Market Insider notes that the company will be selling three million shares of common stock and 1.5 million shares. Subsequent to the announcement its share price fell by 9%.
2020: An exceptional year
Lemonade, which topped our recent ‘Top 10 digital leaders’ list, experienced some significant milestones last year, not least of which were its landmark IPO, market growth and product portfolio expansions.
To cap off an exceptional year, Lemonade also announced that it had reached one million customers, a milestone it reached in record time (4.25 years) compared to industry heavyweights like State Farm, Allstate, GEICO, and USAA.
“We’re proud to hit the one million customer mark so early in the life of the company,” said Shai Wininger, Lemonade co-founder and COO.

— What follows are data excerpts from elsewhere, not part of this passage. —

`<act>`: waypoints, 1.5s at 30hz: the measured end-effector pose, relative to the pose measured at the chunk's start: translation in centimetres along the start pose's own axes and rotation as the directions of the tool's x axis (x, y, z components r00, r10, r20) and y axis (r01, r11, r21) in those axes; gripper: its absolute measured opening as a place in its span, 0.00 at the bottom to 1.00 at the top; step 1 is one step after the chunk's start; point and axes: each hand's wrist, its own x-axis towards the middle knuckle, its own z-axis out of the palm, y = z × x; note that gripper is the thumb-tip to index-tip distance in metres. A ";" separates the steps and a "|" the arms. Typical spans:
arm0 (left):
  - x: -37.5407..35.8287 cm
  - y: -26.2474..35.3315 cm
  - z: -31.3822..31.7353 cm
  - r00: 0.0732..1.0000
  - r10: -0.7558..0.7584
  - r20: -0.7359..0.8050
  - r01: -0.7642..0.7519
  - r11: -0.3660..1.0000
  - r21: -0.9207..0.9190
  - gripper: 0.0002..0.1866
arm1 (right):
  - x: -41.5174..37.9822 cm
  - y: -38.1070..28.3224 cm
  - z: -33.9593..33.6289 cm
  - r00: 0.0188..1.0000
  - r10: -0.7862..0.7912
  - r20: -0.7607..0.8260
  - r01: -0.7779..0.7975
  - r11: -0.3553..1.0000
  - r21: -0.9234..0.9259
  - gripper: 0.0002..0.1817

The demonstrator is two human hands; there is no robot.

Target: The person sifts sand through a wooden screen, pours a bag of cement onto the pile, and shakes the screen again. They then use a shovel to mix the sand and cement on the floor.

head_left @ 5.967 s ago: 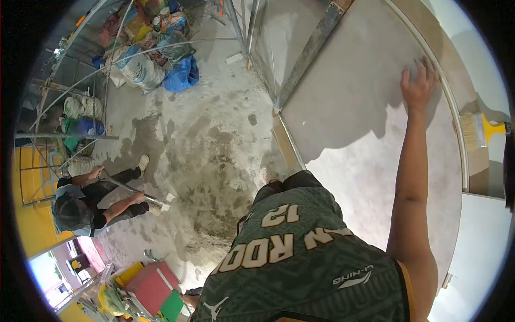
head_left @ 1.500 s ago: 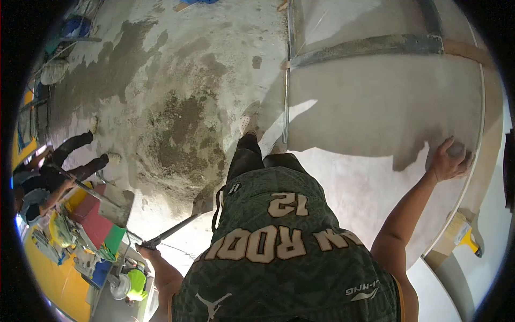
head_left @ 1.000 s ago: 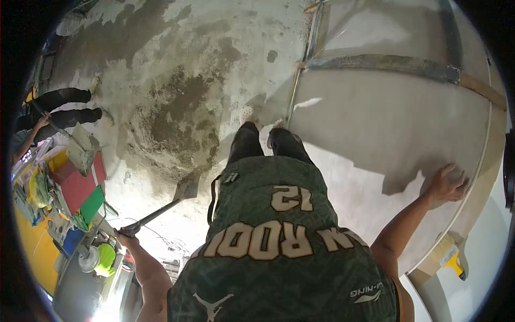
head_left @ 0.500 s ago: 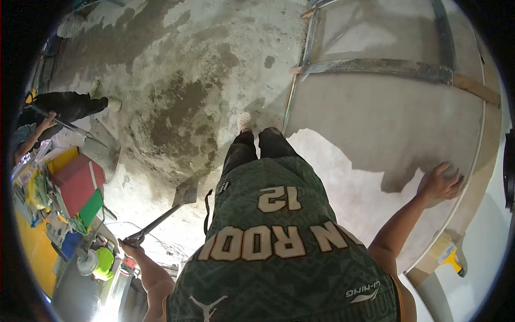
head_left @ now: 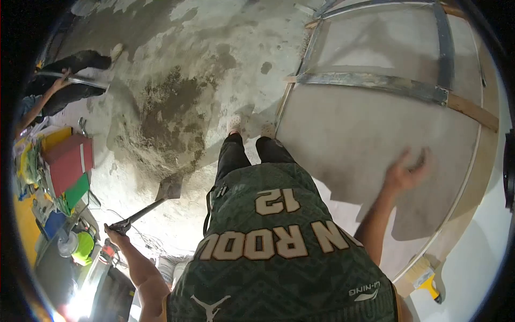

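At the lower left, my left hand (head_left: 117,234) is closed around the handle end of a long-handled shovel (head_left: 145,210). The shovel's flat blade (head_left: 169,189) rests on the floor beside the wet, sandy patch. My right hand (head_left: 409,170) is blurred, with its fingers apart and nothing in it. It is over the pale panel (head_left: 348,123) on the right, and whether it touches the panel is unclear. A brush with a yellow handle (head_left: 429,284) lies near the panel's lower right edge.
At the upper left a co-worker's hand (head_left: 62,80) holds a long pole (head_left: 86,81). Boxes, a red one (head_left: 68,165) among them, and bags stand at the left. Metal and wood strips (head_left: 375,81) cross the panel. Cables lie near the shovel.
My right hand has come off the panel's right side and moved left. The shovel and my left hand have shifted slightly left. The co-worker's pole has swung up, and its blade no longer shows clearly.
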 end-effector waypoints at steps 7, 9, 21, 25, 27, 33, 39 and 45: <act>-9.1 -2.4 -3.6 0.977 -0.036 0.208 0.043 0.999 -0.033 0.15 | -8.4 -6.5 11.5 0.342 -0.200 0.918 -0.321 0.893 0.314 0.21; -10.1 -2.3 -4.7 0.978 -0.167 0.123 0.190 0.959 -0.212 0.16 | -12.2 -5.9 13.2 0.257 -0.109 0.960 -0.499 0.836 0.228 0.20; -9.3 -2.9 -11.8 0.970 -0.138 0.199 0.232 0.764 -0.602 0.19 | -23.7 -3.1 15.4 -0.103 0.030 0.994 -0.467 0.881 -0.075 0.18; -10.4 -4.4 -13.4 0.962 -0.061 0.265 0.227 0.718 -0.658 0.19 | -19.9 -7.2 14.8 -0.084 0.173 0.981 -0.562 0.805 -0.191 0.15; -10.4 -6.2 -14.8 0.957 -0.001 0.290 0.213 0.681 -0.701 0.17 | -18.7 -8.1 14.9 -0.066 0.149 0.987 -0.566 0.809 -0.160 0.15; -15.7 -9.8 -17.2 0.984 -0.091 0.151 0.170 0.716 -0.677 0.14 | -19.8 -9.6 14.8 -0.043 0.065 0.997 -0.638 0.766 -0.078 0.16; -21.9 -13.7 -17.3 0.986 -0.117 0.119 0.166 0.723 -0.671 0.13 | -30.1 -7.9 15.7 -0.220 -0.051 0.974 -0.575 0.813 -0.087 0.14; -25.2 -15.3 -15.7 0.979 -0.116 0.165 0.202 0.530 -0.823 0.13 | -42.2 -9.0 11.8 -0.421 -0.164 0.892 -0.292 0.956 0.037 0.17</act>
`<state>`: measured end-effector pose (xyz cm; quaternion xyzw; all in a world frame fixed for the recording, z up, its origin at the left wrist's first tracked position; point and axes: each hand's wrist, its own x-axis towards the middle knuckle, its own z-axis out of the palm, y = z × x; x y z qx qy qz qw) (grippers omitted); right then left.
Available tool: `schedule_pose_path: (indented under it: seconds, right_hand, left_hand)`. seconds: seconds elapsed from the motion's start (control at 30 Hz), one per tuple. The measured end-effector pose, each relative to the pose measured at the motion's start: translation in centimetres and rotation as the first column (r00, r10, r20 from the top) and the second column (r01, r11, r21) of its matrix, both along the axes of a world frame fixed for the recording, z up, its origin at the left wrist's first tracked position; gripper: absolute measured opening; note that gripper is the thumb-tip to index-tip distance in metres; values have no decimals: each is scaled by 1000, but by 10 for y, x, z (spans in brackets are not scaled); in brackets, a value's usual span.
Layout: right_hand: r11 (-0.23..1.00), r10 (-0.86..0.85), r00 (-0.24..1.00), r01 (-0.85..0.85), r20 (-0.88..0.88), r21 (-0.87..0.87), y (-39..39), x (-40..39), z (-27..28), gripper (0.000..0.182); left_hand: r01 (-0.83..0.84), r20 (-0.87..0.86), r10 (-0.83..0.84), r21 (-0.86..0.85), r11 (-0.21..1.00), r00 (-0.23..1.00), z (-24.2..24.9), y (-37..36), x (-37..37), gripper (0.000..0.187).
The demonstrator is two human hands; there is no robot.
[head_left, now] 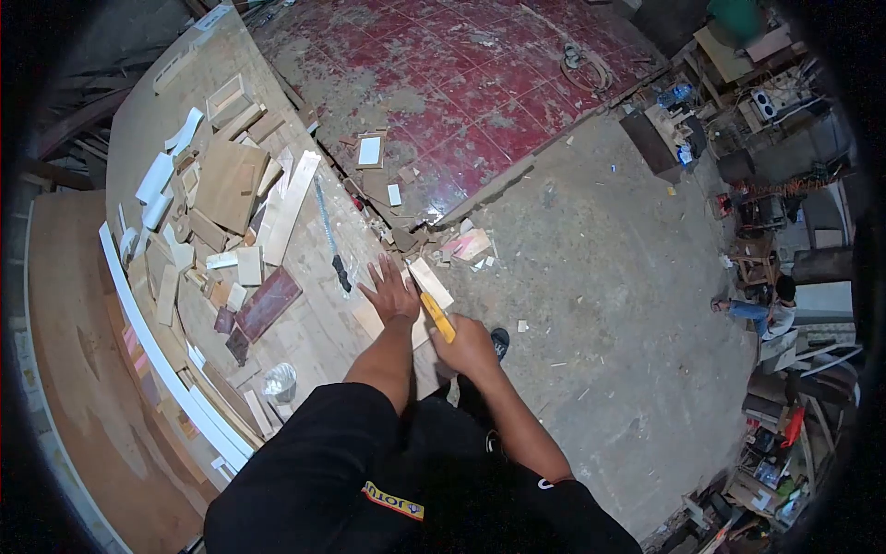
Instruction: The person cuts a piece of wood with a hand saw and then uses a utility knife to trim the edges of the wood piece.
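Observation:
My left hand (392, 294) presses down flat near the workbench's right edge, its fingers spread over a pale wooden board (367, 320). In my right hand (468, 346) is a yellow-handled tool (437, 317), my fingers wrapped round its lower end; its working end is hard to make out. Just beyond the tool, a pale wood block (431, 282) juts past the bench edge. Left of my left hand lies a long thin tool with a black handle (341, 273).
Wood offcuts (226, 185) and a dark red board (269, 304) are heaped on the workbench (309, 337). A clear plastic cup (279, 379) stands near my left arm. Scraps litter the concrete floor (591, 314). At the far right a person (775, 314) sits among clutter.

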<state>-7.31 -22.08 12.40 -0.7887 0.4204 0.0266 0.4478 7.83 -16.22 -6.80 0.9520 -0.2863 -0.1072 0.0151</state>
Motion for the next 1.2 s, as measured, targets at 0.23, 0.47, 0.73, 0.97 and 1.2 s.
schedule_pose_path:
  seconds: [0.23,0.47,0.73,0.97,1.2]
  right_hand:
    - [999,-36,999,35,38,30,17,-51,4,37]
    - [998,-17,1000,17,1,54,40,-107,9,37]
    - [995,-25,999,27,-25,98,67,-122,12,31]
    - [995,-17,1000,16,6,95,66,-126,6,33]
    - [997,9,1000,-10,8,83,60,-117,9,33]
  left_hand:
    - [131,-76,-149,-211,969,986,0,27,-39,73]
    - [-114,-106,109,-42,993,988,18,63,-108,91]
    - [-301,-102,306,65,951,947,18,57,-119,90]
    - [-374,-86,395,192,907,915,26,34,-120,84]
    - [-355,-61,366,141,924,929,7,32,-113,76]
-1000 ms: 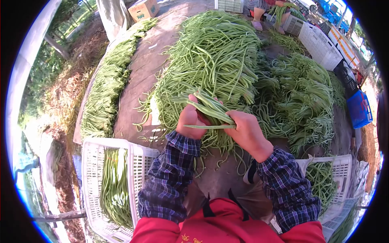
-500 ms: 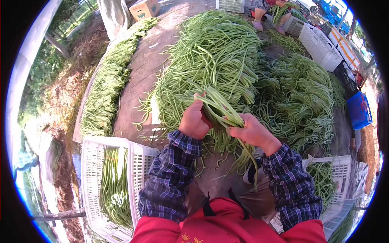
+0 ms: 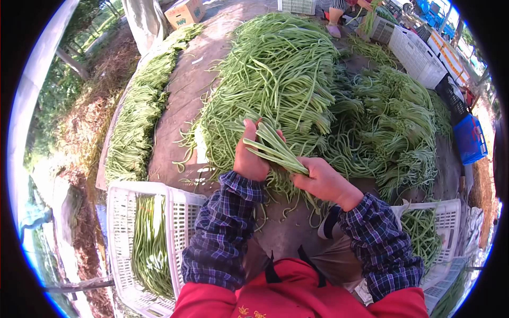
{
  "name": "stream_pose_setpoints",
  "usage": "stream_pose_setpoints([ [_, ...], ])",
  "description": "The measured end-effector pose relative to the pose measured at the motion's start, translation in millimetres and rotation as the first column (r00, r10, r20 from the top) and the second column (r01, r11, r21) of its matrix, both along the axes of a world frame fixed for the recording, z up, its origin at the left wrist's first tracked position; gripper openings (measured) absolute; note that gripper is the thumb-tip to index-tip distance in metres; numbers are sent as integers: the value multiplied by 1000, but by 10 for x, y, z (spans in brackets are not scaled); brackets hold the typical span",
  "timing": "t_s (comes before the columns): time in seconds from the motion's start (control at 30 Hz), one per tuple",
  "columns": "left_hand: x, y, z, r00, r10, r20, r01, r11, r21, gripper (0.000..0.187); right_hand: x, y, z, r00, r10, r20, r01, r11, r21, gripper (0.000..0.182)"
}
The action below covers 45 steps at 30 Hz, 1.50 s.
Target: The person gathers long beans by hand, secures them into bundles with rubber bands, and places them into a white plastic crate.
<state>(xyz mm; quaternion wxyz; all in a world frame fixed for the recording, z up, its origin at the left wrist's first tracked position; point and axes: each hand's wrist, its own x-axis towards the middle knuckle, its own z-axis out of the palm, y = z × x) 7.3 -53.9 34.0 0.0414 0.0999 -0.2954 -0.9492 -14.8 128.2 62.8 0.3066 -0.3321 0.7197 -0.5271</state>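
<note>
A small bunch of green long beans (image 3: 275, 151) spans the space between my two hands, slanting down to the right. My left hand (image 3: 251, 158) cradles its upper part, thumb pointing up and fingertips showing on the far side. At the lower end, my right hand (image 3: 327, 182) pinches the bunch between thumb and curled fingers. Just beyond both hands lies a large heap of long beans (image 3: 281, 69), loose and tangled. The beans' far tips overlap this heap in view.
A white crate (image 3: 183, 220) of straight-laid beans stands at left, another white crate (image 3: 448, 225) with beans at right. Bean rows lie along the left (image 3: 135, 111) and right (image 3: 395, 116). A blue crate (image 3: 469, 139) sits at far right. Another person's foot (image 3: 334, 31) shows at the back.
The bunch has slid or turned in my hands; its long tails no longer hang below my right hand. My right hand has moved slightly down, and my left hand has opened somewhat around the beans.
</note>
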Motion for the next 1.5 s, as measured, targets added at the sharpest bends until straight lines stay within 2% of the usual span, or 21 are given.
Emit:
stream_pose_setpoints([
  [0.13, -3, 10, 43, 996, 82, 48, -81, 996, -25, 43, -3, 46, -131, 1000, 21, 11, -21, 1000, -6, 26],
  [0.27, -16, 45, 45, 994, 24, 104, -27, 999, 27, 48, 71, 101, -31, 1000, 29, -2, -29, 999, 39, 26],
  [0.33, -19, 53, 18, 999, -36, 40, 33, 997, 73, 47, 88, 129, -33, 1000, 16, 0, -16, 999, 34, 25],
  [0.4, -36, 71, 32, 983, -181, 32, 181, 983, -6, 44, 88, 157, -67, 1000, 3, 1, -3, 998, -55, 29],
  [0.43, -21, 147, 39, 992, -121, 30, 124, 982, -144, 38, 86, 163, -64, 1000, 0, 1, 0, 998, -56, 29],
  [0.53, -1, 168, 162, 977, -203, 62, 212, 948, -238, 32, 98, 151, -47, 997, 47, -54, -48, 999, -6, 30],
  [0.6, 16, 129, 192, 973, -201, 111, 222, 948, -229, 25, 109, 141, -36, 990, 57, -125, -52, 998, 43, 28],
  [0.67, -24, 57, 79, 971, -240, 6, 240, 970, -43, 22, 122, 140, -42, 982, 74, -175, -65, 996, 57, 26],
  [0.73, -24, 28, 104, 980, -199, -29, 198, 980, -35, 21, 150, 141, -65, 971, 92, -221, -78, 994, 72, 25],
  [0.8, -17, -4, 140, 986, -164, 0, 164, 985, 53, 18, 181, 129, -98, 964, 78, -255, -77, 997, 13, 24],
  [1.0, -17, -75, 103, 993, -115, 26, 113, 992, 61, 17, 190, 227, -165, 965, 93, -245, -77, 994, 72, 26],
  [1.07, -8, -98, 87, 989, -149, 5, 147, 981, 126, 17, 180, 295, -153, 967, 83, -242, -68, 995, 68, 26],
  [1.23, 24, -115, 76, 986, -141, 92, 132, 987, 94, 16, 190, 441, -134, 974, 71, -214, -50, 994, 98, 26],
  [1.33, 17, -171, 46, 995, -62, 84, 54, 995, 87, 16, 233, 549, -194, 962, 76, -261, -60, 996, 68, 26],
  [1.4, 3, -454, 61, 994, 103, 36, -108, 977, 184, 15, 266, 690, -264, 957, 183, -227, -133, 967, 218, 24],
  [1.43, -1, -628, 68, 993, 113, 14, -113, 960, 256, 16, 275, 774, -298, 958, 179, -224, -129, 967, 218, 24],
  [1.5, 46, -811, 109, 992, 126, -30, -109, 935, 338, 17, 220, 931, -352, 995, -92, 27, 89, 992, 92, 18],
])
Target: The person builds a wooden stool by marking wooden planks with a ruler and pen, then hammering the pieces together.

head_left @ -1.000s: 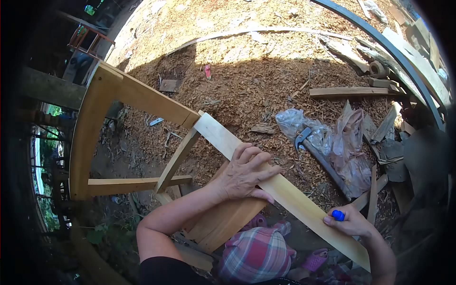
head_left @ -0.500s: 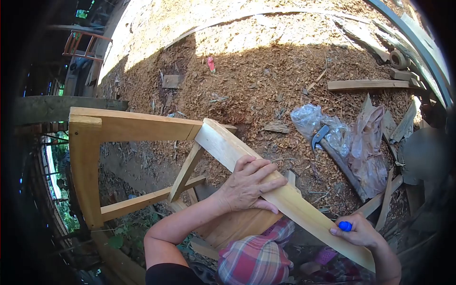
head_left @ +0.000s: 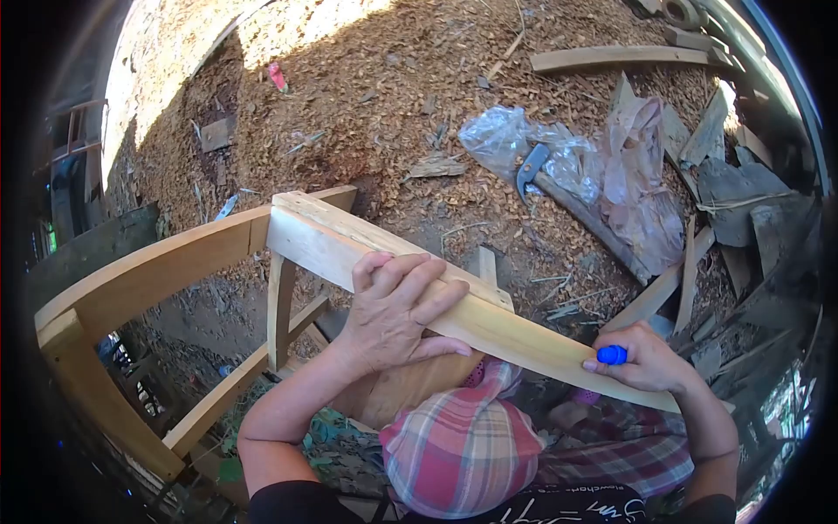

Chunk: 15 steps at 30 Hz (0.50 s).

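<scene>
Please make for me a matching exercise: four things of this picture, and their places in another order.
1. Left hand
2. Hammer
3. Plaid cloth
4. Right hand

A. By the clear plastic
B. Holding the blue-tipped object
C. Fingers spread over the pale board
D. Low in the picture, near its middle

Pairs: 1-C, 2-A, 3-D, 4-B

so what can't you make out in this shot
- Most of the blue-ended thing: head view, hidden by the right hand
- The board's face beneath the left hand: head view, covered by its fingers
- The shirt's full lettering: head view, cut off by the bottom edge
- Far left background: head view, too dark and blurred
</scene>
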### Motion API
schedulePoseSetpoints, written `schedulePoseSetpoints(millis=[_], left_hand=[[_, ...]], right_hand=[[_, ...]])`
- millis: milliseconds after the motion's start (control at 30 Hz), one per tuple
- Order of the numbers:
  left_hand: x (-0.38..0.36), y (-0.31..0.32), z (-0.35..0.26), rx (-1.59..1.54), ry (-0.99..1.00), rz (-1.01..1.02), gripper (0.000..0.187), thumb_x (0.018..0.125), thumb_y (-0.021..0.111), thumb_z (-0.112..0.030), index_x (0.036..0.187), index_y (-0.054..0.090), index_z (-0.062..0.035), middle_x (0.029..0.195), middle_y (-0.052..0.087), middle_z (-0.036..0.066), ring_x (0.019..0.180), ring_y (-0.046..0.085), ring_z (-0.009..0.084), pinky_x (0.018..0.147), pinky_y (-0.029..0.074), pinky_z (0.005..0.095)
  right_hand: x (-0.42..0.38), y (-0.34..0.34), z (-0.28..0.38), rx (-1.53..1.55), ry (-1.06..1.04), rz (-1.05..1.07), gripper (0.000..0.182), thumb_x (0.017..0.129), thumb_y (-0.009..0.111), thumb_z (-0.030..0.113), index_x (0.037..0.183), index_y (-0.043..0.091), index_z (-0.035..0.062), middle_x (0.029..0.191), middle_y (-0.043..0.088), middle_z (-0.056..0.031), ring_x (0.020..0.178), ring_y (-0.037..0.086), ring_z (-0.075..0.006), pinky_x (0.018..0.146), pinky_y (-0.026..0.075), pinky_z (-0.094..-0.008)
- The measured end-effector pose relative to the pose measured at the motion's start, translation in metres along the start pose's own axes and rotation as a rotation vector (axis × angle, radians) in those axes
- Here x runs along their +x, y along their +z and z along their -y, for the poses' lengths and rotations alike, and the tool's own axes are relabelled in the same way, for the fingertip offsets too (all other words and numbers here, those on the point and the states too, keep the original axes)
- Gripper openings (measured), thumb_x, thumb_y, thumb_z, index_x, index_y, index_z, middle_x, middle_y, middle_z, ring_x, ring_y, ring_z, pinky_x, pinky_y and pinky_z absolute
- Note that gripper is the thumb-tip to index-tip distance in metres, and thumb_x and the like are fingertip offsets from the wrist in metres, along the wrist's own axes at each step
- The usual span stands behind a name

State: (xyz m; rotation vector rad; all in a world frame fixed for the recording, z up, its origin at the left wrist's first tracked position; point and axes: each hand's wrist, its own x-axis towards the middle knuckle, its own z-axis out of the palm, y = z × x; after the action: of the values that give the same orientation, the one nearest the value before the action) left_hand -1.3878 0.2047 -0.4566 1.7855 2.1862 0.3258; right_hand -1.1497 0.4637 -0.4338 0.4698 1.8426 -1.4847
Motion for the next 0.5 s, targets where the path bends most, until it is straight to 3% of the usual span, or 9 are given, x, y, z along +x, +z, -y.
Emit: schedulePoseSetpoints(millis=[133,233,300,500], left_hand=[[0.002,-0.001,-0.001,0.049,0.041,0.048,0.071,0.071,0.060,-0.077,0.116,0.063,-0.0225,0.117,0.057,0.005,0.111,0.050,0.0252,0.101,0.023,0.0462],[-0.001,0.001,-0.001,0.066,0.024,0.083,0.067,0.073,0.054,-0.080,0.113,0.065,-0.0271,0.119,0.056,0.005,0.114,0.049,0.0240,0.103,0.021,0.0471],[-0.002,0.000,-0.001,0.098,0.036,0.068,0.074,0.069,0.058,-0.081,0.112,0.064,-0.0212,0.120,0.056,0.007,0.113,0.051,0.0277,0.102,0.024,0.0480],[-0.002,0.001,-0.001,0.139,0.070,0.089,0.076,0.070,0.057,-0.082,0.110,0.064,-0.0186,0.120,0.056,0.009,0.112,0.052,0.0294,0.099,0.027,0.0478]], right_hand=[[0.000,0.002,-0.009,0.086,-0.023,-0.035,0.023,0.086,0.069,0.025,0.081,0.065,0.0034,0.064,0.060,-0.0144,0.063,0.063,-0.0331,0.058,0.046,-0.0410],[0.000,0.003,-0.012,0.072,-0.037,0.010,0.022,0.085,0.067,0.022,0.078,0.061,0.0028,0.064,0.059,-0.0155,0.065,0.061,-0.0364,0.059,0.045,-0.0438],[-0.001,0.008,-0.014,0.095,-0.064,0.034,0.024,0.086,0.066,0.021,0.075,0.057,0.0022,0.061,0.056,-0.0154,0.064,0.060,-0.0378,0.059,0.044,-0.0456],[-0.003,0.008,-0.019,0.074,-0.066,0.017,0.025,0.086,0.066,0.023,0.075,0.057,0.0028,0.061,0.055,-0.0152,0.063,0.059,-0.0382,0.059,0.044,-0.0452]])
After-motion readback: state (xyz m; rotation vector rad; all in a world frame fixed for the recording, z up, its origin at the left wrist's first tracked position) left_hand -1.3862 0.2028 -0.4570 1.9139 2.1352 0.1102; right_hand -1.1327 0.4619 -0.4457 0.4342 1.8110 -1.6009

“With every new customer, our system grows smarter, our underwriting gets better, and our prices become more accurate and fair. At Lemonade, one million customers translates into billions of data points, which feed our AI at an ever-growing speed. Quantity generates quality.”
Unlocking potential
Perhaps Lemonade’s greatest accomplishment so far is its ability to inspire the development of insurtech itself. Well received by customers because of its strong AI platform and well-priced policy offerings, the company could be taken as emblematic of the new, digitally-driven dynamic gripping the modern insurance industry.
Nonetheless, there are still hurdles for Lemonade to overcome, not least of which is its struggle to turn a profit. An article from Nasdaq posits that, no matter how popular it is with the millennial generation, the company will need to remedy shortcomings in its underwriting to remain viable in the long-term.
With a net loss ratio of 70% recorded in Q2 of 2020 - which Nasdaq considers “exorbitantly high” - the problem could be attributable to factors such as poor product pricing or flawed customer screening. Whatever the case, Lemonade urgently needs to do what it does best: find an innovative solution to a seemingly intractable problem.